Further, step S5 is specifically: control actions v 'are obtained by the following two formulas'_di、v'_qi：

Wherein, v'_di(k)Represents a d-axis voltage sequence, v ', applied at the kth time in the inverter'_qi(k)Represents a q-axis voltage sequence applied at the kth time in the inverter;P_GCI(k)is the actual active power at the kth instant,is the grid reference active power at the kth moment; the actual reactive power at the time of the kth instant,is the grid reference reactive power at the kth moment.

The specific step S5 includes the following steps:

step S51: for the MVC design of the active power output of the inverter, the system is assumed to be described by a controlled autoregressive moving average model, i.e.

Wherein, is the reference active power to be transferred to the grid; p_GCI(k) Is the actual active power, v ', transferred'_di(k) Is a d-axis voltage sequence applied at the kth instant in the inverter, andis the error in the model representation;

using the system time delay information, MVC minimizes the variance of the output at k + d relative to the expected value of the output at k + d based on the information collected at time k, i.e., the goal of the controller is to minimize the following objective function: j. the design is a square_(k)＝E_x{εP_0(k+d) ²Where d is the assumed system delay, E_xRepresenting the expected value of the future output d steps, in this case zero. The design employs an ac filter based on inductance L, and therefore a first order linear representation of the system is chosen. This order of the model is sufficient for system identification purposes.

From the above formula can be seen

If the point in time in the prediction is shifted forward by one, the equation can be written as

Wherein the left output signal is advanced one step in time and the right side contains information about the current output signal, the current input signal and the future model estimation error;

step S52: calculating a control action v'_di(k)In order to optimize the variance of the output one step ahead in time.
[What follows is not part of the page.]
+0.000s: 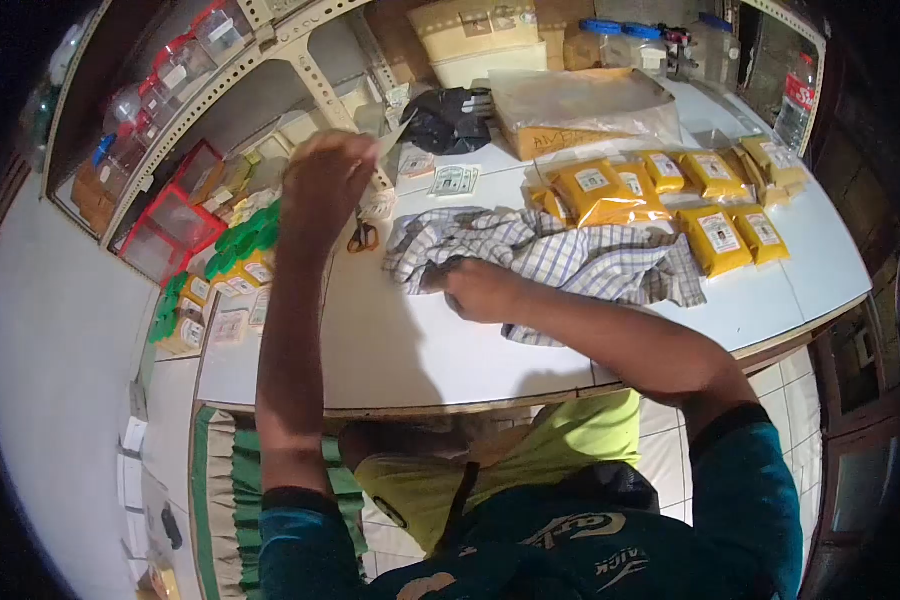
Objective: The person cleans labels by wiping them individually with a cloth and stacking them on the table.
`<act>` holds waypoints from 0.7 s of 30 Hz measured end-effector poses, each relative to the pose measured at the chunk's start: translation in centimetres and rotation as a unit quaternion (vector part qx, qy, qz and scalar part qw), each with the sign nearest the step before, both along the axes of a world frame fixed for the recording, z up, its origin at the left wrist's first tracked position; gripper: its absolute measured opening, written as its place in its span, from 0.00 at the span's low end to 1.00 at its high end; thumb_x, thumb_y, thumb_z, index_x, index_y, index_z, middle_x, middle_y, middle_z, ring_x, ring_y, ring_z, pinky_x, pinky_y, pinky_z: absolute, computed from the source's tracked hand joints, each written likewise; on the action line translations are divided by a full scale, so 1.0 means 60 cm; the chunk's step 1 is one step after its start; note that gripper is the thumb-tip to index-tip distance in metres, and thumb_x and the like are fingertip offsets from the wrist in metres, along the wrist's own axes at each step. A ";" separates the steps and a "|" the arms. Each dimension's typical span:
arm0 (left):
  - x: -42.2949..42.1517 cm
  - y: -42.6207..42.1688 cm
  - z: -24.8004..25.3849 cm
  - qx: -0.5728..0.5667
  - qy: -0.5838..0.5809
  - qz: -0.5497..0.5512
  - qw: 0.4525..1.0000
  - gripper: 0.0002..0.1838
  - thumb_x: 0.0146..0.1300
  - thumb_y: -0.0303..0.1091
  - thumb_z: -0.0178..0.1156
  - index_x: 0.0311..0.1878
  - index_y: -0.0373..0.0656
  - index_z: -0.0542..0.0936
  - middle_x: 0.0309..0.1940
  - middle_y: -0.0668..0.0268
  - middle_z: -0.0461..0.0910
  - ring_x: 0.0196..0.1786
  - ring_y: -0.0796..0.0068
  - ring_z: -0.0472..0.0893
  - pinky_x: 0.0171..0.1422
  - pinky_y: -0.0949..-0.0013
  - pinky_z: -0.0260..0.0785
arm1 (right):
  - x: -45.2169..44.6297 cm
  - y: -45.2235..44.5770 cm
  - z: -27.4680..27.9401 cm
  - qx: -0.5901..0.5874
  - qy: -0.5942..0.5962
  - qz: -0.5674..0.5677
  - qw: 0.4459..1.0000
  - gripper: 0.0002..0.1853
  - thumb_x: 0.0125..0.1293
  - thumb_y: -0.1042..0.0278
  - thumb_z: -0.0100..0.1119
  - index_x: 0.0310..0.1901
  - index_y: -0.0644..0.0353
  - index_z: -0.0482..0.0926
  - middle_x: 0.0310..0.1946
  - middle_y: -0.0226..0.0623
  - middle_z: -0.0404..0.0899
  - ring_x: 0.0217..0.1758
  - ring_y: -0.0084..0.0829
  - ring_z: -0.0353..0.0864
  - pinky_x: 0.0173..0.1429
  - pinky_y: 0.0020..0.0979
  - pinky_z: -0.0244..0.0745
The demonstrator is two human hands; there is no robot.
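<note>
My left hand (pixel 330 170) is raised over the left side of the white table, with its fingers closed on a small pale paper label (pixel 394 140). My right hand (pixel 482 291) rests on a crumpled checked cloth (pixel 550 250), its fingertips closed on a darker fold at the near left end. Orange-handled scissors (pixel 363 238) lie just left of the cloth. Printed labels (pixel 455 180) sit in a small stack beyond it, and a black plastic bag (pixel 450 120) lies behind them.
Yellow packets with labels (pixel 715 240) lie at the right, before a large plastic-covered box (pixel 585 105). Green-lidded jars (pixel 245 240) line the left edge, beside a metal shelf (pixel 220 90) and red-framed clear containers (pixel 170 230). Blue-lidded jars (pixel 645 50) stand at the back.
</note>
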State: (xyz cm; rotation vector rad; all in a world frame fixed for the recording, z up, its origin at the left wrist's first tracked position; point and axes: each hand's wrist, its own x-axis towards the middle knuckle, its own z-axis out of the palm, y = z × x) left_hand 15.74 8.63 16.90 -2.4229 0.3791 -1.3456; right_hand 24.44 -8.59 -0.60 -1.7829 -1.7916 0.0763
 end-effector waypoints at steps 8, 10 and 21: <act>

Based on the current time input, the current time output and the future model estimation error form an equation:

since the model estimation error is assumed to be white noise, its future value is independent of the past and current signals (i.e., C ═ 1);

when the sum of the two components is set to zero, the minimum variance will be achieved, i.e.

-a₁εP_0(k)+b₀v′_di(k)＝0

Thus, the MVC law for active power control is given by

Similarly, MVC Law for reactive power control is given by

Is a reference reactive power, Q, delivered to the grid_GCIIs the reactive power actually delivered.

Step S53: obtaining a closed-loop system model for active power control:

substitution of A (z)^-1)，B^(z-1)，C(z^-1) Closed loop system becomes

Thus, it can be observed that the closed loop system output (error from the reference set point) that achieves MVC is similar to white noise that is considered for model estimation error.

Compared with the prior art, the invention has the following beneficial effects:

1. the controller of the invention is tuned on-line without full knowledge of the inverter and filter parameters.

2. The proposed control technique is simple in design, robust and can be easily implemented in existing inverters without significant changes to the control architecture in use.

3. The method of the invention performs well during changes in grid dynamics and DER power output fluctuations.

4. The method of the invention is scalable and can be implemented in practical systems interconnected with larger power grids.

5. The controller of the present invention is adaptive in nature, any parameter changes that cause changes in inverter power output can be identified by the program and the same architecture is applicable to both modes.

Drawings

FIG. 1 is a schematic flow chart of a method according to an embodiment of the present invention.

Fig. 2 is a schematic block diagram of an embodiment of the present invention.

Fig. 3 is a schematic diagram of adaptive MVC in the grid-connected mode according to an embodiment of the present invention.

Fig. 4 is a schematic diagram of adaptive MVC in off-grid mode according to an embodiment of the present invention.

Detailed Description

The invention is further explained below with reference to the drawings and the embodiments.

It should be noted that the following detailed description is exemplary and is intended to provide further explanation of the disclosure. Unless defined otherwise, all technical and scientific terms used herein have the same meaning as commonly understood by one of ordinary skill in the art to which this application belongs.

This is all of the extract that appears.